Because of the dual sugars, these cookies are soft and will stay soft and yummy. You’ll note that I cut the amount of oil used in the original recipe; I prefer to rely on the sugars and applesauce to keep the moisture instead of the oil.
You’ll also note that these cookies do not even remotely resemble Tollhouse, or even the Post Punk cookies — and that’s because of the flour. The original recipe calls for AP, I had whole wheat, so that’s what I used. A simple substitution involves using oat, AP, or even white flour to make the cookies look a little less scary to the fiber-averse. (On the other hand fiber AND chocolate should be a win-win.)
If you don’t have tapioca, experiment with using a tablespoon of ground flaxseed. The tapioca flour is an egg substitute; I didn’t grow up using eggs in cookies very often, so I doubt a whole lot is needed to keep the cookies held together. Just — try making it without, and see what happens. If the first batch crumbles, you can always spoon the rest of the dough over sliced fruit and call it a crumble.

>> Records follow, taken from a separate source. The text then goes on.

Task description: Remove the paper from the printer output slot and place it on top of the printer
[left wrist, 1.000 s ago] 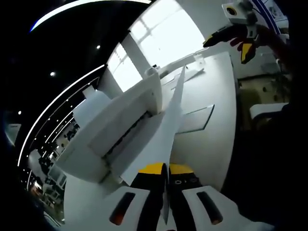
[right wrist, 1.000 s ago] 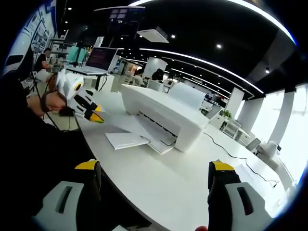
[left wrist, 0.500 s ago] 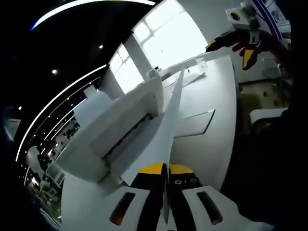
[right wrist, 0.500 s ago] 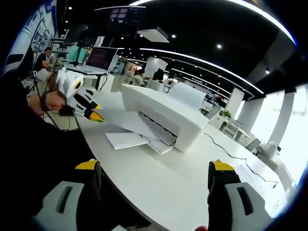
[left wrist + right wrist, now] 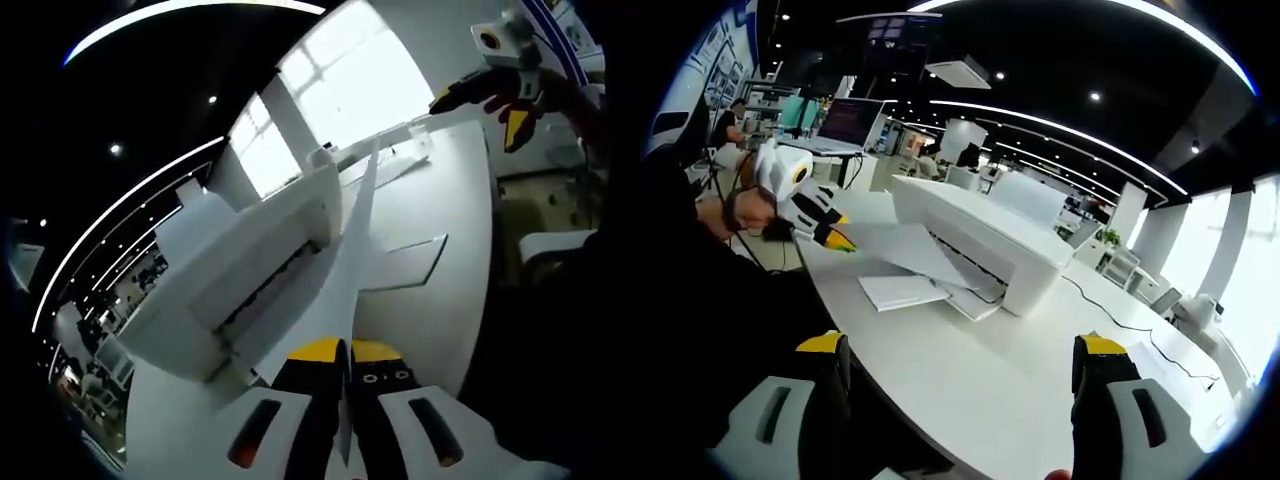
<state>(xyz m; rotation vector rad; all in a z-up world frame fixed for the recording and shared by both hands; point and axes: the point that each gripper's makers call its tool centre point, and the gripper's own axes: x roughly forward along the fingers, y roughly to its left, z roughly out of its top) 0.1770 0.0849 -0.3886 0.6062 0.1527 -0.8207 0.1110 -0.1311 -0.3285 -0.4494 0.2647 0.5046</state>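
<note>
My left gripper stays clamped on the near edge of the paper, and since a second ago the sheet has lifted: in the right gripper view the paper now slopes up clear of the output tray instead of lying low in it, its far end still at the slot of the printer. The left gripper shows there at the sheet's corner. My right gripper hangs back, jaws wide apart and holding nothing. A second flat sheet lies on the white table beside the printer. Around us is an office with a dark ceiling, long light strips, bright windows and a laptop on a far desk.
</note>
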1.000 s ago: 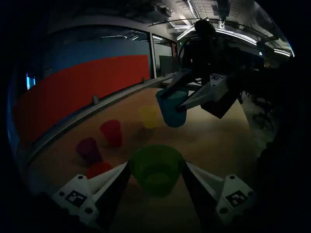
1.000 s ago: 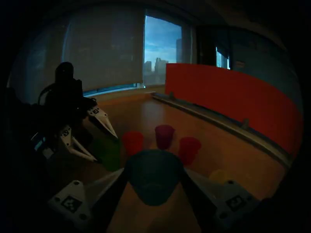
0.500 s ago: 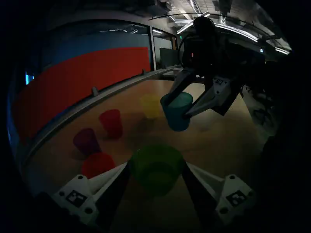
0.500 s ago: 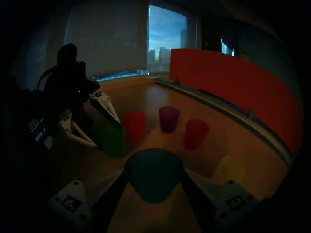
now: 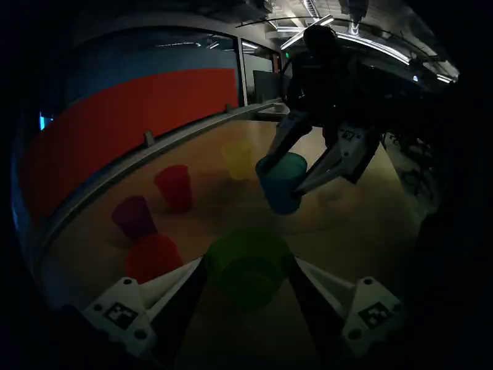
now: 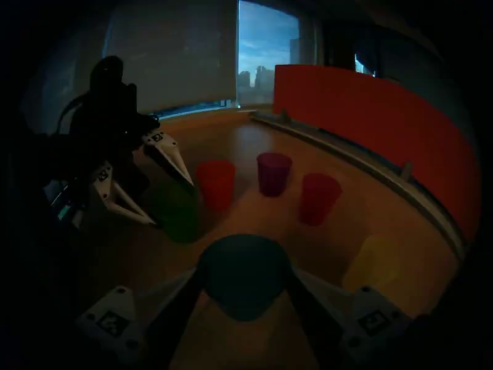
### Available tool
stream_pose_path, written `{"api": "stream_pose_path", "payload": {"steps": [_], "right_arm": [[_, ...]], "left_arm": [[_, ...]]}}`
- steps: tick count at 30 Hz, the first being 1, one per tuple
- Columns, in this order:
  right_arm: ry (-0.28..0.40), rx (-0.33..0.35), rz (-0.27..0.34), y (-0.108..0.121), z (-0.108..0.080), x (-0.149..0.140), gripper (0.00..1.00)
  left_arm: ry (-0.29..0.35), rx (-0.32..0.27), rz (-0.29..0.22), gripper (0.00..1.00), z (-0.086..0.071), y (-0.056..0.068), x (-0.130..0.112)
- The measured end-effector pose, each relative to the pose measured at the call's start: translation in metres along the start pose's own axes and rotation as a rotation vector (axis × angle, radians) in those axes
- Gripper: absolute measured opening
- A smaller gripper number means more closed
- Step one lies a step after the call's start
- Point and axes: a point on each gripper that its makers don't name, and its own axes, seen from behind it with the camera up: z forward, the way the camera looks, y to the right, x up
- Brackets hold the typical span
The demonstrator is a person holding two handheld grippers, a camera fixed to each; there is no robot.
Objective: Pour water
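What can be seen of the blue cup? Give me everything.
The blue cup is a teal-blue tapered tumbler, plastic by its look, wider at the open rim than at the base. The right tongs clamp it from both sides near the rim. It sits nearly upright, low over the wooden table, past the green cup; whether its base touches the table, or whether it holds water, cannot be told.

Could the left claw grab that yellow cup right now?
Probably not as things stand. The left gripper is shut on the green cup, so its fingers are taken. The yellow cup stands farther across the table, beside the held blue cup.
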Motion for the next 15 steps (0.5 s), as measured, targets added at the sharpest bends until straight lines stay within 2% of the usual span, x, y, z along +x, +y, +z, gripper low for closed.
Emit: {"api": "stream_pose_path", "payload": {"steps": [15], "right_arm": [[-0.018,0.005,-0.008,-0.0019,0.0088,-0.0101,0.96]], "left_arm": [[-0.004,0.006,-0.020,0.88,0.0024,-0.0007,-0.0092]]}}
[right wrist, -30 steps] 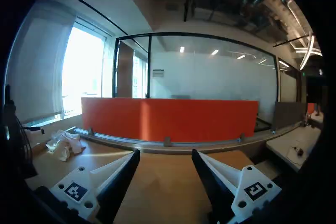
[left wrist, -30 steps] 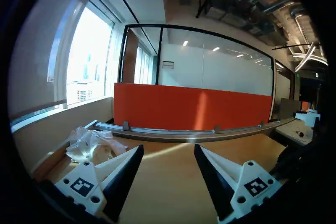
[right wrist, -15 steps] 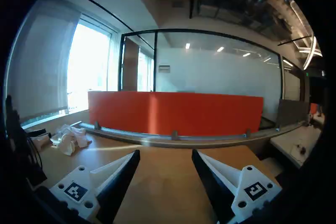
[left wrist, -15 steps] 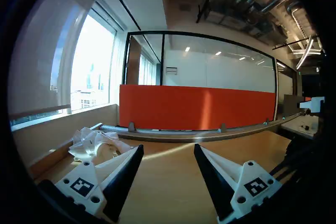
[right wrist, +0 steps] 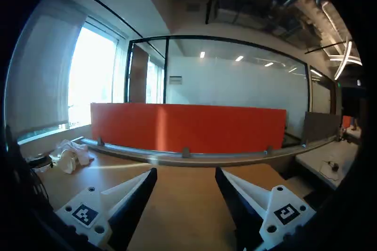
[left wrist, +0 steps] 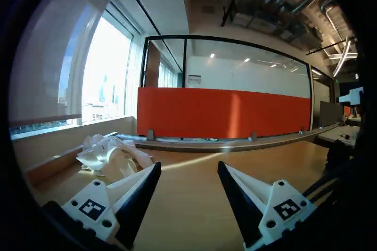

There was a tiny hitch in this project; I intended to simply bake a batch of cookies, eat one or three, and then set them free into the wider world. Unfortunately, D’s department put on a full sit-down luncheon the day I packed him off with the goods, so he triumphantly returned the cookies home, made a few statements which began with the word “Mine,” and retired happily to a dim corner.
Cookie Monster is in the house.
Craptastic. That single word made it worth me getting out of bed today!
I so enjoy reading you 🙂
Lovely! And I like the idea of one in each hand. You’re right. You don’t have to make the same commitment to a cookie. They’re kind of the crack cocaine of desserts….wait. Did I say that out loud? (grin)
These sound really yummy! I would not be able to eat just one!
I love your constant recipe experimentation — you are such a creative cook! Now you have me rethinking the whole cookie commitment thing, too :). . .
You just make me laugh!
I really like that you made these with applesauce. I’ve never used oil, though I’ve wanted to! The cookies look soft and moist!